Sun Java System Access Manager 7 2005Q4 Technical Overview

The Circle of Trust

The goal of the Liberty Alliance Project is to enable individuals and organizations to easily conduct network transactions while protecting the individual’s identity. This goal can be achieved only when commercial and non-commercial organizations join together into a circle of trust. In a circle of trust, service providers agree to join together in order to exchange user authentication information using Liberty web service technologies. This circle of trust must contain at least one identity provider, a service that maintains and manages identity information. The circle of trust also includes service providers that offer web-based services to users. Once a Circle Of Trust is established, single sign-on is enabled between all the providers.

In Access Manager, the circle of trust is known as an authentication domain although it is not a DNS domain. In Access Manger, an authentication domain describes entities that are grouped together for the purpose of identity federation.

A travel portal is a good example of an authentication domain. Typically, a travel portal is a website designed to help you find an access various travel service providers from one Internet location. The travel portal service forms a partnership with each hotel, airline, and car rental agency displayed on its website. The user logs into the travel portal and looks for a suitable hotel. When finished making hotel reservations, the user moves to the airline part of the travel portal to look for a suitable airline flight. This time, because of the partner agreement with the travel portal, the airline website shares the authentication information obtained earlier in the user's online session. The user moves from the hotel reservations website to the airline reservations website without having to re-authenticate. All of this is transparent to the user. The following figure illustrates the Circle of Trust formed among the travel portal, which acts as the Identity Provider, and each of the related business partners.
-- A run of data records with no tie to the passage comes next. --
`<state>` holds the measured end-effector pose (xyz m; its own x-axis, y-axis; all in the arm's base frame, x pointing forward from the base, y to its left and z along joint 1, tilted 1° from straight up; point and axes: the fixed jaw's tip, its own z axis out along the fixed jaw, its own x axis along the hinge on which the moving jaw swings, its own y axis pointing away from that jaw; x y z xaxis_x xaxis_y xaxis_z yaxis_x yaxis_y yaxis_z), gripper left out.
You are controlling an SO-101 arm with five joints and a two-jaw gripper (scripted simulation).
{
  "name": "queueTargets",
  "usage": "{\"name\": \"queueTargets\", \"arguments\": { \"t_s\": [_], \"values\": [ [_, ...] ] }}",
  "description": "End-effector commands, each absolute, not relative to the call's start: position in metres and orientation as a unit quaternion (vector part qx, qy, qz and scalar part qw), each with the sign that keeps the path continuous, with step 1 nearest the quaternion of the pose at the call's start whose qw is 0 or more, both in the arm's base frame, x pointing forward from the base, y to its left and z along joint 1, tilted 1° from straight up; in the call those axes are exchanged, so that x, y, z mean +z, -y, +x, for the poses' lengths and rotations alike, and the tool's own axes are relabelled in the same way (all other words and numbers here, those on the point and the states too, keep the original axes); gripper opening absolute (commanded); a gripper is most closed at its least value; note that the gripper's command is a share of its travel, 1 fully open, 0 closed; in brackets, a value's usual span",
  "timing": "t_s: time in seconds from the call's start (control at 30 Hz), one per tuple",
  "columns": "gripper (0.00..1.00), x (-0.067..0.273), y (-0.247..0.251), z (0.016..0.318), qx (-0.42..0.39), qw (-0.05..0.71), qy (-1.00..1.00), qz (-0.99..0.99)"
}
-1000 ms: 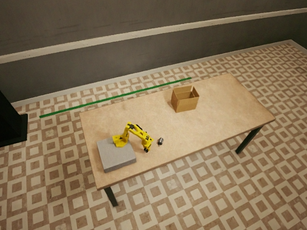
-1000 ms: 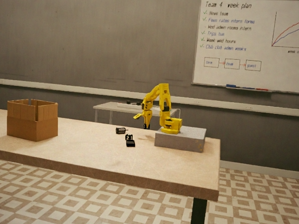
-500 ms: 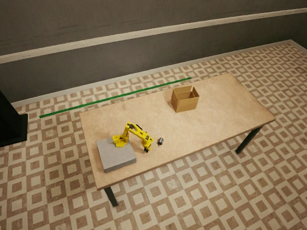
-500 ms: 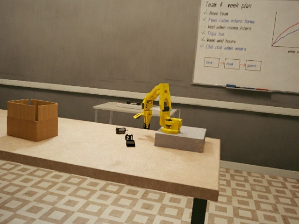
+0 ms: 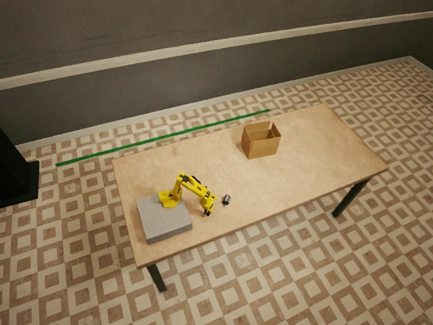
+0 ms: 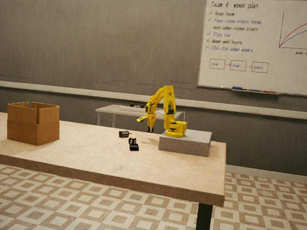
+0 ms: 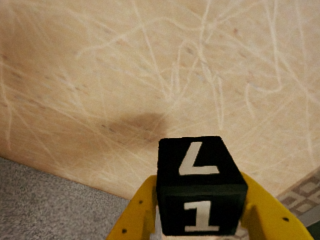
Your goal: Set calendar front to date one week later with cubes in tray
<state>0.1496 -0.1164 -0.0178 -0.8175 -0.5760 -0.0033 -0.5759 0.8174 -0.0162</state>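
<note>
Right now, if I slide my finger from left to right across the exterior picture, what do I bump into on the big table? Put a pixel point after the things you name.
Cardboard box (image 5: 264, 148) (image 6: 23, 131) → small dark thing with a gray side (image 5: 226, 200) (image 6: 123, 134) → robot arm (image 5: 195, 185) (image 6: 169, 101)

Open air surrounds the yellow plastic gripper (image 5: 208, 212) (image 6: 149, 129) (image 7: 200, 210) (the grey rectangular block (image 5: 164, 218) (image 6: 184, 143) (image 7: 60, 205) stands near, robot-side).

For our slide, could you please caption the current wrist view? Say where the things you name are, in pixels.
A black digit cube (image 7: 200, 186), showing a 7 and a 1, is gripped above the scratched tabletop (image 7: 100, 75).
</note>
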Motion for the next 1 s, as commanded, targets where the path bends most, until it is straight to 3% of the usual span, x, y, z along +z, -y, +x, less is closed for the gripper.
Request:
{"name": "queueTargets", "arguments": {
  "t_s": [0.0, 0.97],
  "values": [
    [0.00, -0.021, 0.115, 0.146, 0.000, 0.000, -0.953, -0.304],
    [0.00, -0.033, 0.115, 0.146, 0.000, 0.000, -0.953, -0.304]
  ]
}}
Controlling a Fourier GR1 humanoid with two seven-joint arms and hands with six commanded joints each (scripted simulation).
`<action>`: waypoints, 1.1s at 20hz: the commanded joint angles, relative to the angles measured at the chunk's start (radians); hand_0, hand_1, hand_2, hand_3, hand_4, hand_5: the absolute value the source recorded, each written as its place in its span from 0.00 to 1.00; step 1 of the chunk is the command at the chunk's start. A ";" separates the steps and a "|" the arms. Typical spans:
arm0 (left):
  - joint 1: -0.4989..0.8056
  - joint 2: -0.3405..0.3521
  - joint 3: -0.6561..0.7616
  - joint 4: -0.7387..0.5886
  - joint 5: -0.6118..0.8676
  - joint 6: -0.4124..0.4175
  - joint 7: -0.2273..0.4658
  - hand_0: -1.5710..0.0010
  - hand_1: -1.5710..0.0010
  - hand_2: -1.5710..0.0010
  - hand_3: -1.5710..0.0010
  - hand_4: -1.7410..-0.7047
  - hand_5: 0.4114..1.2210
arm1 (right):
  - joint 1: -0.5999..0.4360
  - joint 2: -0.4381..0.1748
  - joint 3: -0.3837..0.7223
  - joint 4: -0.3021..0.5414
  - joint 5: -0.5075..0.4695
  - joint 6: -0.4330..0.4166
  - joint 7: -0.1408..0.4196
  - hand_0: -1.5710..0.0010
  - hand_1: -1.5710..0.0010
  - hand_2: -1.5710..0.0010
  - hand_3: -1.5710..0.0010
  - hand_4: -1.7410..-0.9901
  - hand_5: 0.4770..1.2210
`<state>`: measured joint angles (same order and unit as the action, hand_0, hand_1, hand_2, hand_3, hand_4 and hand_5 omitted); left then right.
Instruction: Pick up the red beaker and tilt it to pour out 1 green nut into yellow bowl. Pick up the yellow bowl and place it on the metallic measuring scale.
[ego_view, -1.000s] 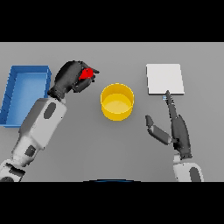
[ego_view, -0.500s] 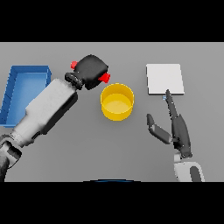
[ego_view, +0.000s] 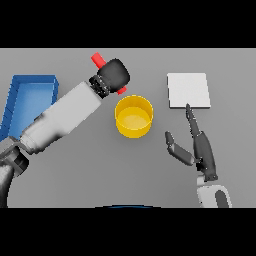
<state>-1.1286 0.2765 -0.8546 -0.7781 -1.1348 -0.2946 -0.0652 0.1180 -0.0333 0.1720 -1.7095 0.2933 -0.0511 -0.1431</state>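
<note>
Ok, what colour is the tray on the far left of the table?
Blue. The tray shows best in the head view, beside the left arm.

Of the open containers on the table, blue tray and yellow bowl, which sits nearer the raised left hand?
The yellow bowl, just below and right of the left hand. The blue tray lies farther off at the left edge.

The left arm reaches in from the lower left and runs up diagonally, its white forearm ending just up-left of the yellow bowl (ego_view: 133, 116). The left robot hand (ego_view: 114, 75) sits above and a bit left of that bowl, dark back toward the camera, curled round the red beaker (ego_view: 98, 60). The right robot hand (ego_view: 198, 147) hangs to the right of the bowl and lower, fingers straight and pointing away, thumb stuck out toward the bowl, holding nothing.
</note>
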 joint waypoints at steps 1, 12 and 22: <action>0.000 -0.004 -0.016 0.006 -0.017 0.005 0.002 0.00 0.00 0.00 0.00 0.02 1.00 | 0.008 0.004 0.006 0.002 -0.002 0.006 -0.006 1.00 1.00 1.00 1.00 0.90 0.30; -0.047 -0.055 -0.170 0.030 -0.185 0.019 0.018 0.00 0.00 0.00 0.00 0.01 1.00 | -0.005 0.022 0.009 0.013 0.028 -0.030 0.007 1.00 1.00 1.00 1.00 0.88 0.27; -0.176 -0.107 -0.290 0.098 -0.302 -0.048 -0.086 0.00 0.00 0.00 0.00 0.01 1.00 | -0.010 0.014 0.006 0.004 0.030 -0.029 0.009 1.00 1.00 1.00 1.00 0.94 0.28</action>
<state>-1.3052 0.1704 -1.1447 -0.6798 -1.4372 -0.3431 -0.1517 0.1075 -0.0189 0.1781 -1.7053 0.3232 -0.0799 -0.1346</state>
Figure 5–1 The Circle of Trust

This is figure illustrates how a user's identity can be shared
among many businesses such as airlines, car rental agencies, and hotels.

Account federation occurs when a user chooses to unite distinct service accounts and identity provider accounts. The user retains individual account information with each provider in the circle. At the same time, the user establishes a link that allows the exchange of authentication information between them. Users can choose to federate any or all identities they might have with the service providers that have joined this circle. When a user successfully authenticates with one service provider, she can access any of the her accounts within the circle of trust in a single session without having to reauthenticate.